▶ [BRIEF] Your task is to repeat the data exactly, every line of it.

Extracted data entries
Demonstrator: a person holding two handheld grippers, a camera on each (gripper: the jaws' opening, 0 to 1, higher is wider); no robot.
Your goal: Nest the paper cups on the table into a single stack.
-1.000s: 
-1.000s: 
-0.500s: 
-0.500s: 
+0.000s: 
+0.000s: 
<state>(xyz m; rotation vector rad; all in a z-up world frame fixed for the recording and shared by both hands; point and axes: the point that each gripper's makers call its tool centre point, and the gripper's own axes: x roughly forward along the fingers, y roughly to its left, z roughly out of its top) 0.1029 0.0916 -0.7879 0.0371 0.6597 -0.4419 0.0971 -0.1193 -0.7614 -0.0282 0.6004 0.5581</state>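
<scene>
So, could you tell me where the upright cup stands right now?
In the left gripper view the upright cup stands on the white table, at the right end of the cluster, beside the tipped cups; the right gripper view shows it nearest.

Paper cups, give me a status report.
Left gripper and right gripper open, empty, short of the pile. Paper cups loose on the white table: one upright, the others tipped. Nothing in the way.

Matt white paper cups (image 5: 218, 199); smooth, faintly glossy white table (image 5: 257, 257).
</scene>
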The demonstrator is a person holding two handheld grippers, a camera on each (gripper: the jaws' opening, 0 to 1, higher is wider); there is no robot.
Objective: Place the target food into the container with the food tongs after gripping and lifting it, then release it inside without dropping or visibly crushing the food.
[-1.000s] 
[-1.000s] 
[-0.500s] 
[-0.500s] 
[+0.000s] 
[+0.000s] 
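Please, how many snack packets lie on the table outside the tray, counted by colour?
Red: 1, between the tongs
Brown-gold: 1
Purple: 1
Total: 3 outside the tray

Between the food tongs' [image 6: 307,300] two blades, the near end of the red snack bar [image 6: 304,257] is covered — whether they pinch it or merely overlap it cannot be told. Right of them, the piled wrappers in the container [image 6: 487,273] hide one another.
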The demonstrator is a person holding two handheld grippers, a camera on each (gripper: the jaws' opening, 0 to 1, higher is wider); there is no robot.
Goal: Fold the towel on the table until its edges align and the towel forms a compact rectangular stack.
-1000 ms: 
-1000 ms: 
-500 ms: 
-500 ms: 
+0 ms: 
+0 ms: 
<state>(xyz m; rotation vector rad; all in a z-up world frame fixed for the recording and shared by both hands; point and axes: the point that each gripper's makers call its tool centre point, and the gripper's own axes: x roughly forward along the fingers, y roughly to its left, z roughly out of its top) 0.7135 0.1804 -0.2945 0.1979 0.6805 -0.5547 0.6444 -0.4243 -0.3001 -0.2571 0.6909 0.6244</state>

▶ [ANSWER TO THE EXERCISE]
Demonstrator: a person holding two handheld grippers, a camera on each (gripper: the jaws' opening, 0 to 1, higher is wider); no robot.
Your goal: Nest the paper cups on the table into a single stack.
-1.000s: 
-1.000s: 
-0.500s: 
-0.500s: 
+0.000s: 
+0.000s: 
<state>(xyz m; rotation vector rad; all in a z-up world frame fixed for the recording and shared by both hands; point and axes: the point that each gripper's makers call its tool centre point, and the gripper's own axes: x roughly forward along the fingers, y roughly to its left, z roughly out of its top) 0.1029 0.0916 -0.7879 0.0371 0.6597 -0.4419 0.0971 -0.1193 -0.7614 -0.0282 0.6004 0.5581</state>
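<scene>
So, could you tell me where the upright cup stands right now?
In the left gripper view the upright cup stands on the white table, at the right end of the cluster, beside the tipped cups; the right gripper view shows it nearest.

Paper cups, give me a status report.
Left gripper and right gripper open, empty, short of the pile. Paper cups loose on the white table: one upright, the others tipped. Nothing in the way.

Matt white paper cups (image 5: 218, 199); smooth, faintly glossy white table (image 5: 257, 257).
</scene>
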The demonstrator is a person holding two handheld grippers, a camera on each (gripper: the jaws' opening, 0 to 1, higher is wider); there is no robot.
Objective: Place the target food into the container with the food tongs after gripping and lifting it, then release it inside without dropping or visibly crushing the food.
[-1.000s] 
[-1.000s] 
[-0.500s] 
[-0.500s] 
[+0.000s] 
[+0.000s] 
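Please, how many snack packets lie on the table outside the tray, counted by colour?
Red: 1, between the tongs
Brown-gold: 1
Purple: 1
Total: 3 outside the tray

Between the food tongs' [image 6: 307,300] two blades, the near end of the red snack bar [image 6: 304,257] is covered — whether they pinch it or merely overlap it cannot be told. Right of them, the piled wrappers in the container [image 6: 487,273] hide one another.
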The demonstrator is a person holding two handheld grippers, a camera on each (gripper: the jaws' opening, 0 to 1, higher is wider); there is no robot.
Goal: Fold the towel on the table until its edges align and the towel forms a compact rectangular stack.
-1000 ms: 
-1000 ms: 
-500 ms: 
-500 ms: 
+0 ms: 
+0 ms: 
<state>(xyz m; rotation vector rad; all in a z-up world frame fixed for the recording and shared by both hands; point and axes: the point that each gripper's makers call its tool centre point, and the gripper's own axes: x roughly forward along the fingers, y roughly to its left, z roughly out of its top) 0.7135 0.1804 -0.2945 0.1979 0.6805 -0.5547 0.6444 -0.4243 -0.3001 -0.2571 0.6909 0.6244</state>

The exercise is now complete.